> **Problem description**
Keep the images out while you retype all of the data exactly.

> **Provided material**

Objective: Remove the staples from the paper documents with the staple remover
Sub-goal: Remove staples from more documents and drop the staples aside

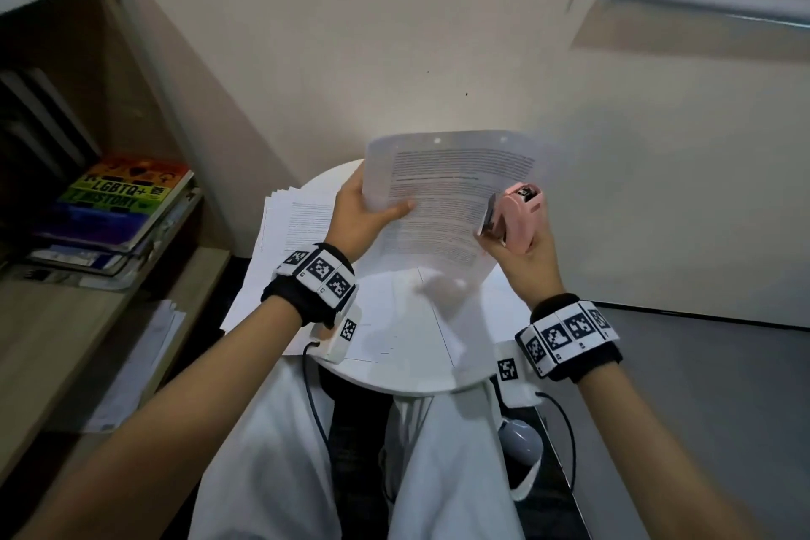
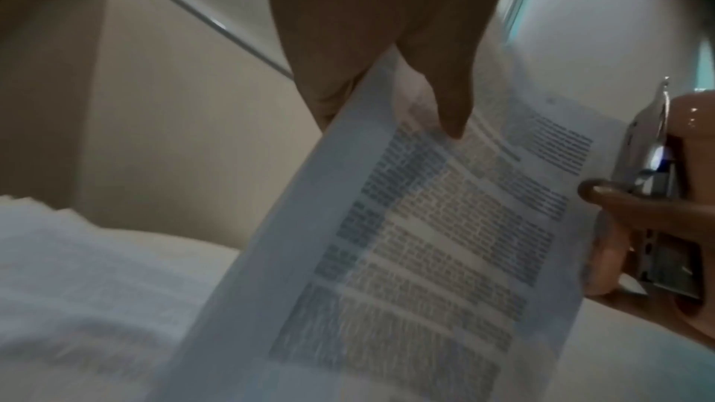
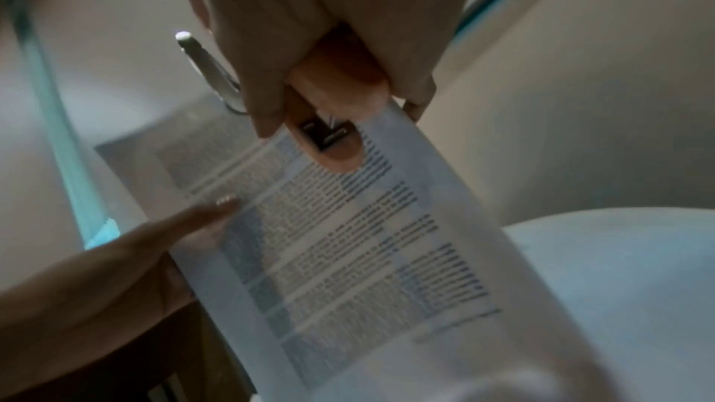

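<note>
From my head view, my left hand (image 1: 366, 210) pinched the left edge of the paper document (image 1: 442, 206), thumb on top and fingers hidden behind it. I held it up in the air above the round white table (image 1: 407, 377). My right hand (image 1: 521, 250) was at the paper's right edge with its fingers curled round the pink staple remover (image 1: 517, 217). The paper's long side ran away from me, and my right hand was the one nearest the tool's metal tip. More loose sheets (image 1: 289, 228) lay on the table, left of the paper I held.

From my left wrist, my thumb (image 2: 449, 103) pressed down on the printed page (image 2: 425, 240). The staple remover (image 2: 657, 164) sat at the page's far edge.

From my right wrist, my fingers (image 3: 267, 97) were wrapped round the staple remover (image 3: 336, 97), and they pinched the paper's (image 3: 348, 256) edge too. The page looked white, thin and full of small print. I could not see any staple, since the picture was blurry.
</note>
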The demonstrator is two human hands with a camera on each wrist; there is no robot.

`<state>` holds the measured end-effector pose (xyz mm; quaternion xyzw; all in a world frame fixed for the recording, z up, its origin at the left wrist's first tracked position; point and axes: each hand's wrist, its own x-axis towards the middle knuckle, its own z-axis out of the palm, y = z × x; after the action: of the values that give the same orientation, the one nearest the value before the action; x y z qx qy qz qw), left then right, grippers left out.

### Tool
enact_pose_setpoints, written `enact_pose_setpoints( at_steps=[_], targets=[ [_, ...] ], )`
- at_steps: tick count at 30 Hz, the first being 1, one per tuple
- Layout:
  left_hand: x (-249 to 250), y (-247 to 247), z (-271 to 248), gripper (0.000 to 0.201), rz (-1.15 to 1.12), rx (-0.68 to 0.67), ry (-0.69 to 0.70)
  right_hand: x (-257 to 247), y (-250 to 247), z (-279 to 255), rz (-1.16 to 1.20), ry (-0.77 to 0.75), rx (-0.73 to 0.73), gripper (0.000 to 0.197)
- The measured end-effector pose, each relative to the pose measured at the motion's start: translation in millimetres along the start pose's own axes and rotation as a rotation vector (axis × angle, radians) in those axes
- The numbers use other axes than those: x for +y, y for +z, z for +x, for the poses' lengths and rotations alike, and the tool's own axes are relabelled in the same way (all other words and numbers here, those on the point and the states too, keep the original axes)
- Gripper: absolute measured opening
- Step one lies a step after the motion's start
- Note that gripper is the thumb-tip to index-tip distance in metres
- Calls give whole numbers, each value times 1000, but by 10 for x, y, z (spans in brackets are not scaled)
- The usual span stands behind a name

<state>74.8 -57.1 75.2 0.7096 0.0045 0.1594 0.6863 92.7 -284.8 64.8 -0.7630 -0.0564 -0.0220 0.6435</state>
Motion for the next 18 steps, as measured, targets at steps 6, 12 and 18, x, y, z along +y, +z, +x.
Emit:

> **Solution to the exercise**
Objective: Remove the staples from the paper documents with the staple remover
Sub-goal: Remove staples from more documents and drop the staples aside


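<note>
From my head view, my left hand (image 1: 366, 210) pinched the left edge of the paper document (image 1: 442, 206), thumb on top and fingers hidden behind it. I held it up in the air above the round white table (image 1: 407, 377). My right hand (image 1: 521, 250) was at the paper's right edge with its fingers curled round the pink staple remover (image 1: 517, 217). The paper's long side ran away from me, and my right hand was the one nearest the tool's metal tip. More loose sheets (image 1: 289, 228) lay on the table, left of the paper I held.

From my left wrist, my thumb (image 2: 449, 103) pressed down on the printed page (image 2: 425, 240). The staple remover (image 2: 657, 164) sat at the page's far edge.

From my right wrist, my fingers (image 3: 267, 97) were wrapped round the staple remover (image 3: 336, 97), and they pinched the paper's (image 3: 348, 256) edge too. The page looked white, thin and full of small print. I could not see any staple, since the picture was blurry.
</note>
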The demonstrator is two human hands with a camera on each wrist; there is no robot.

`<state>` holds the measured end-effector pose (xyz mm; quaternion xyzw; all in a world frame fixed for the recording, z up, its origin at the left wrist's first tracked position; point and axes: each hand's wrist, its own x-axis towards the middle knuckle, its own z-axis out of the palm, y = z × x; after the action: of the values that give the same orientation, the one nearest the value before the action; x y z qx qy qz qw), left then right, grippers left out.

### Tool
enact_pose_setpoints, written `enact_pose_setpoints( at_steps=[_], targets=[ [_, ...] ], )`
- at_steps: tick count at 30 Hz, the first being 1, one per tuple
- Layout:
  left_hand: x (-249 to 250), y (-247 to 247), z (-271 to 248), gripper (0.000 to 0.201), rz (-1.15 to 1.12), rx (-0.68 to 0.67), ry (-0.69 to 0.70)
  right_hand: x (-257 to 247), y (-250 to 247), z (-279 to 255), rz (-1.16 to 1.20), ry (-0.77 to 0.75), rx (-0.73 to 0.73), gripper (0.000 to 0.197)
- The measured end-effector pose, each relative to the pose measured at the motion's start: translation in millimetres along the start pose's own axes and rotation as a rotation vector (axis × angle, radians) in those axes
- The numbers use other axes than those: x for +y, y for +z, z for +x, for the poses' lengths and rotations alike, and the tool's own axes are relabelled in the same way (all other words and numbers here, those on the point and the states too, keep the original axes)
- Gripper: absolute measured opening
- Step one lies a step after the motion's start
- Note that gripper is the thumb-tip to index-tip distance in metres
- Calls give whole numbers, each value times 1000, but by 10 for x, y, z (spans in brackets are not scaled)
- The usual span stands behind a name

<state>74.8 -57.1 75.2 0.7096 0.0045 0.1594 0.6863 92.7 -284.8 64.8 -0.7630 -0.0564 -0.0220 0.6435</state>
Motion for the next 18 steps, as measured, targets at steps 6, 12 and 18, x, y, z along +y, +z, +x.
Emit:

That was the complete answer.